- TASK DETAILS: Your answer should be only the lines below from the one with "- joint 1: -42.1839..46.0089" to the one with "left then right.", repeated exactly, ends included.

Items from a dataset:
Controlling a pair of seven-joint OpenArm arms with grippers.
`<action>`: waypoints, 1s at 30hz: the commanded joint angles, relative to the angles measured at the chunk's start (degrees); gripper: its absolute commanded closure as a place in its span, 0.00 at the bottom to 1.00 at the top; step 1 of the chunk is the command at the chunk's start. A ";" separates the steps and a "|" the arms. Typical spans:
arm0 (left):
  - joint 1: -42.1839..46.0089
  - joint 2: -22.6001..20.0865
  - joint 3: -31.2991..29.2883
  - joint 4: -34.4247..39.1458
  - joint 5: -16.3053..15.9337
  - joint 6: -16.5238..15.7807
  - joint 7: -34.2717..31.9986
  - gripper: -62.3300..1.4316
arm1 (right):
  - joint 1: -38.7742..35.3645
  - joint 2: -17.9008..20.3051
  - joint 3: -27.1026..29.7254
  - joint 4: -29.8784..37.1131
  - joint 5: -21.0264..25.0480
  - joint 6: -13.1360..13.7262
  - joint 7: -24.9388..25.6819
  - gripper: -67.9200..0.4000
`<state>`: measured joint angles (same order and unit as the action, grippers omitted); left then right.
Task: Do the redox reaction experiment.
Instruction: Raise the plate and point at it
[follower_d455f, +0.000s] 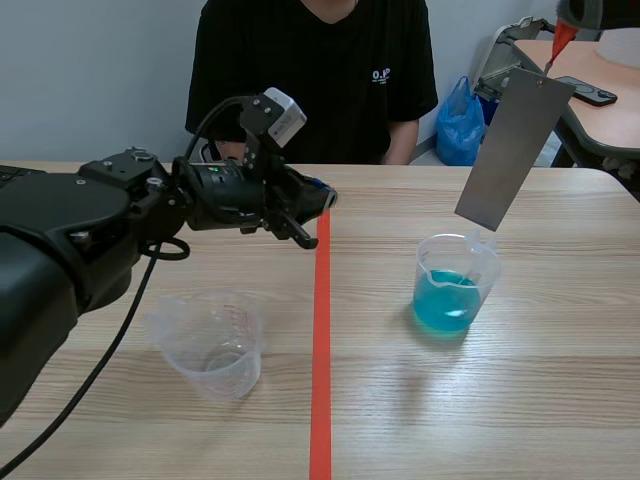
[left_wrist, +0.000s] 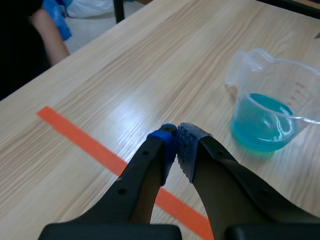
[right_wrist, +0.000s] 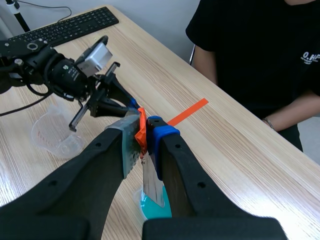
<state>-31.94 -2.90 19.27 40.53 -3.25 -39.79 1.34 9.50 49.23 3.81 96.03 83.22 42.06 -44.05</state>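
Observation:
A clear beaker of blue liquid (follower_d455f: 455, 288) (left_wrist: 264, 122) stands right of the orange tape line. Above it hangs a grey metal plate (follower_d455f: 514, 150) (right_wrist: 151, 181), tilted, its lower edge just over the beaker's rim. My right gripper (follower_d455f: 568, 24) (right_wrist: 144, 131) is shut on the plate's orange-red top end. The blue liquid (right_wrist: 150, 209) shows under the plate in the right wrist view. My left gripper (follower_d455f: 322, 200) (left_wrist: 176, 144) hovers shut and empty over the tape line, left of the blue beaker. An empty clear beaker (follower_d455f: 210, 345) (right_wrist: 52, 133) stands at the front left.
A person in a black shirt (follower_d455f: 310, 70) sits across the table, forearms near its far edge. A keyboard (right_wrist: 70, 25) lies at the table's far left end. A blue bag (follower_d455f: 460, 120) and another table (follower_d455f: 600, 95) are beyond the right side.

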 joint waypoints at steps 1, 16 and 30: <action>-1.18 0.87 0.39 0.98 -0.92 -0.09 -0.11 0.92 | 0.68 1.03 0.70 0.68 1.25 0.66 0.46 0.97; -1.95 5.03 3.98 0.98 -9.90 -0.09 5.62 0.92 | 0.68 1.03 0.70 0.68 1.25 0.66 0.46 0.97; -3.85 6.08 3.98 0.98 -22.75 -0.09 13.70 0.92 | 0.68 1.03 0.70 0.68 1.25 0.66 0.46 0.97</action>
<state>-34.48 2.63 23.29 40.53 -25.17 -39.81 15.99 9.50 49.23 3.81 96.03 83.22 42.06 -44.05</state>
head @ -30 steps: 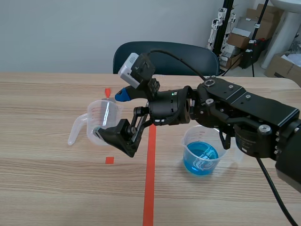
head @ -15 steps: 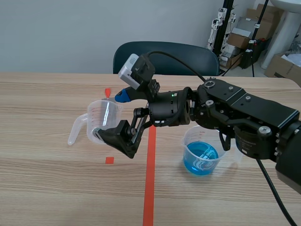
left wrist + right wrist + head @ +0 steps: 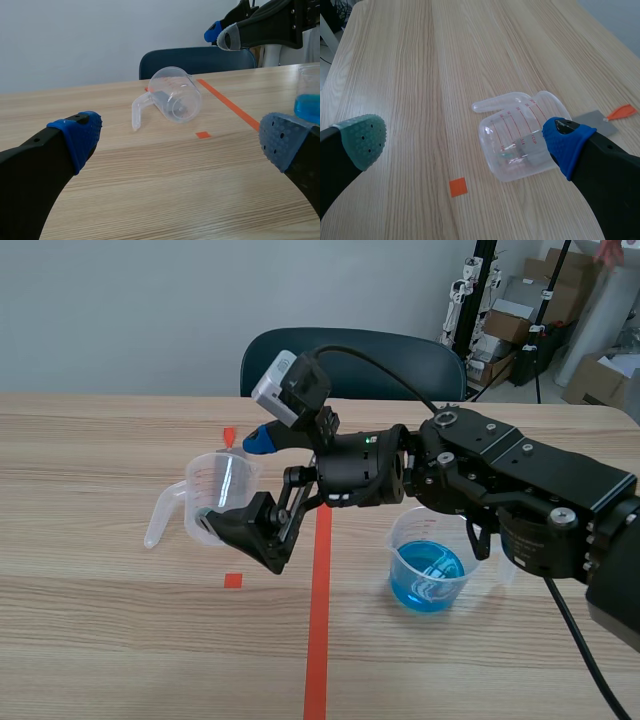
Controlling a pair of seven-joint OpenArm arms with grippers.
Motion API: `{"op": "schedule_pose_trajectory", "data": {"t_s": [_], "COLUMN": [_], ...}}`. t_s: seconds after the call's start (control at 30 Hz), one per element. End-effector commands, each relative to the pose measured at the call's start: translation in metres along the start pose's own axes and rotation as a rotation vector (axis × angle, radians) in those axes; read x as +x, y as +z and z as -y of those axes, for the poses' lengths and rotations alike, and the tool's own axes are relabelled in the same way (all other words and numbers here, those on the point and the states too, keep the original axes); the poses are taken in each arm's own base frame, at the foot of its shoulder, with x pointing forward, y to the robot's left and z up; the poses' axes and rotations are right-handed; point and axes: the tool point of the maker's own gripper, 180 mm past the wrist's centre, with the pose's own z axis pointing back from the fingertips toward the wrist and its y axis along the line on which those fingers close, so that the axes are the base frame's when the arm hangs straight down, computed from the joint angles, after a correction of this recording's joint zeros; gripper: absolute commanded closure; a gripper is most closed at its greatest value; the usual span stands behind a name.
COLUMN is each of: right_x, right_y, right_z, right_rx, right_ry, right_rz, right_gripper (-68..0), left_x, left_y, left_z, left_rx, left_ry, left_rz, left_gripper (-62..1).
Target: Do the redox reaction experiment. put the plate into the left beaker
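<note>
The left beaker (image 3: 218,495) is clear plastic with a handle and red marks, and stands left of the tape line. A grey plate (image 3: 596,122) seems to lean inside it; its upper end shows past the rim, beside my blue fingertip. In the left wrist view a dark strip shows inside the beaker (image 3: 174,95). My right gripper (image 3: 235,482) is open with one finger on each side of the beaker (image 3: 522,142), holding nothing. My left gripper (image 3: 180,140) is open, low over the table and well short of the beaker.
A second beaker (image 3: 428,562) with blue liquid stands right of the long tape line, under the right arm. A dark chair (image 3: 350,355) sits behind the table's far edge. Boxes and stands fill the back right corner.
</note>
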Motion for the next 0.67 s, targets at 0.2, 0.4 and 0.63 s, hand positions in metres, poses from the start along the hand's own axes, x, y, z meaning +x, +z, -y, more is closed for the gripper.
{"op": "schedule_pose_trajectory", "data": {"t_s": [0.2,0.4,0.63], "right_x": [0.0253,0.0254,0.0337], "right_y": [-0.0036,-0.0036,-0.0029], "right_z": [0.0008,0.0008,0.0006], "right_rx": [0.017,0.017,0.017], "right_ry": [0.025,0.025,0.025], "right_rz": [0.067,0.068,0.114], "right_gripper": [-67.9,-67.9,-67.9], "left_x": [0.0060,0.0060,0.0060], "left_y": [-0.0019,-0.0019,-0.0019], "left_z": [-0.0029,-0.0029,-0.0029], "left_rx": [0.007,0.007,0.007], "left_ry": [-0.008,-0.008,-0.008], "left_rz": [0.029,0.029,0.029], "left_gripper": [-62.3,-62.3,-62.3]}}
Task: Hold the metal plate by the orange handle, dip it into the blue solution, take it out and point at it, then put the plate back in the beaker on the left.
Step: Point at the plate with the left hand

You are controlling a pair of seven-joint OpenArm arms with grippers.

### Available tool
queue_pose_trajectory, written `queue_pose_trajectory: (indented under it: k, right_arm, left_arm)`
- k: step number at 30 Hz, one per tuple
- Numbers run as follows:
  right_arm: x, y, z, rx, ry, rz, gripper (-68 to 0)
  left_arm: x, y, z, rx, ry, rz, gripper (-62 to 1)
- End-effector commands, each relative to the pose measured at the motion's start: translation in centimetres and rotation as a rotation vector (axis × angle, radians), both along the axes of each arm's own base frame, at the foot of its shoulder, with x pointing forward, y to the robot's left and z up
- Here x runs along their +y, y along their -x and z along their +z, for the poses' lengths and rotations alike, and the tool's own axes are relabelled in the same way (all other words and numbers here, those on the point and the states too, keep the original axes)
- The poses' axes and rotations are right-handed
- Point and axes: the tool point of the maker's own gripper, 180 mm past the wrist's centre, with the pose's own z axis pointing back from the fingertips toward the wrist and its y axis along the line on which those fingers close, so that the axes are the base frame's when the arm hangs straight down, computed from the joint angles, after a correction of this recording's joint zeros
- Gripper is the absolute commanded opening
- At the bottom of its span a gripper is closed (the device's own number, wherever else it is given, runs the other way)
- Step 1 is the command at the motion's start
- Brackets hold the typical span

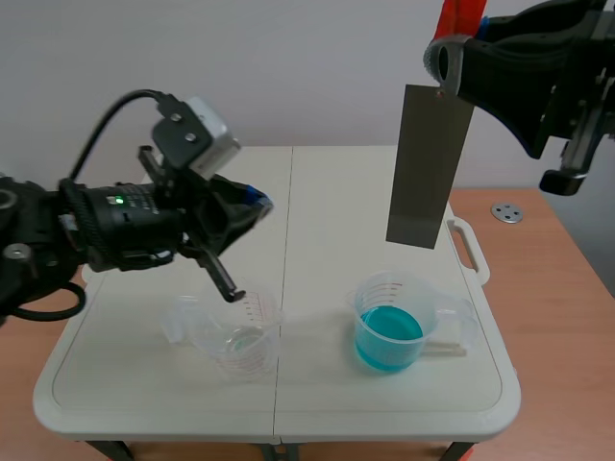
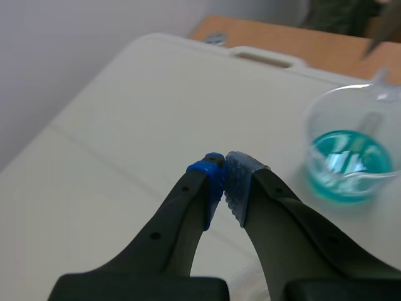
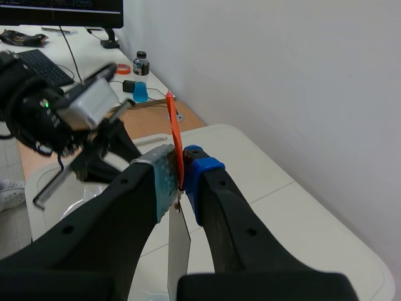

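1. Check the right gripper (image 3: 182, 166). Its two pads are clamped on the orange handle (image 3: 175, 141), and the metal plate (image 1: 430, 165) hangs straight down from it, raised high above the table (image 1: 317, 192).
2. Note that the lower edge of the plate is well clear of the beaker (image 1: 389, 322) holding the blue solution (image 1: 388, 336), above it and slightly behind. The frames do not show whether the plate is wet.
3. Check the left gripper (image 2: 224, 164). Its pads are pressed together on nothing. It sits above the clear beaker (image 1: 237, 331) on the left, tips aimed toward the plate's side.
4. Treat the current step as the pointing stage, most likely. Your next move calls for carrying the plate leftward and lowering it upright into the clear beaker. Move the left arm aside first.
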Motion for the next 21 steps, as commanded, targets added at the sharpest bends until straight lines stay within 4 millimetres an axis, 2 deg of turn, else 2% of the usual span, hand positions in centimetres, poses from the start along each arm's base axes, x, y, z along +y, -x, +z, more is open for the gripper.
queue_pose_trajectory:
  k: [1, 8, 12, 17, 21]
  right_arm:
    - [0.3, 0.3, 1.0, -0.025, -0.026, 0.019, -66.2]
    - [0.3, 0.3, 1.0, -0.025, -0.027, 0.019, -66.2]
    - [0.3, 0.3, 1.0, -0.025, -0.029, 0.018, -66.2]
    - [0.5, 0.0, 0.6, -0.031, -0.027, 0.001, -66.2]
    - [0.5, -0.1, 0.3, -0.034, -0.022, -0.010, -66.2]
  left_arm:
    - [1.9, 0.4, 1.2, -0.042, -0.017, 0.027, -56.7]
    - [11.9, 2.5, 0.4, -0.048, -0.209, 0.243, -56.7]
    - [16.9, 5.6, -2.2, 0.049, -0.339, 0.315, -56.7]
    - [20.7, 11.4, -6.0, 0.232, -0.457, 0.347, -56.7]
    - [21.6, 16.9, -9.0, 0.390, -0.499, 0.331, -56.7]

- YOUR SOLUTION:
  - joint 1: -42.1839..46.0089
  - joint 2: -22.6001..20.0865
  - joint 3: -31.2991..29.2883
  - joint 4: -34.4247..39.1458
  - joint 5: -16.3053..15.9337
  - joint 6: -16.5238..15.7807
  - joint 7: -34.2717..31.9986
  - gripper: -62.3300..1.4316
arm1 (right):
  - joint 1: -38.7742..35.3645
  - joint 2: -17.9008..20.3051
  - joint 3: -27.1026..29.7254
  - joint 4: -29.8784..37.1131
  - joint 5: -21.0264..25.0480
  - joint 6: -13.1360..13.7262
  - joint 7: -24.9388..25.6819
  - gripper: -67.9200..0.4000
`<state>`: measured joint angles (same order and unit as the action, grippers omitted); left then right.

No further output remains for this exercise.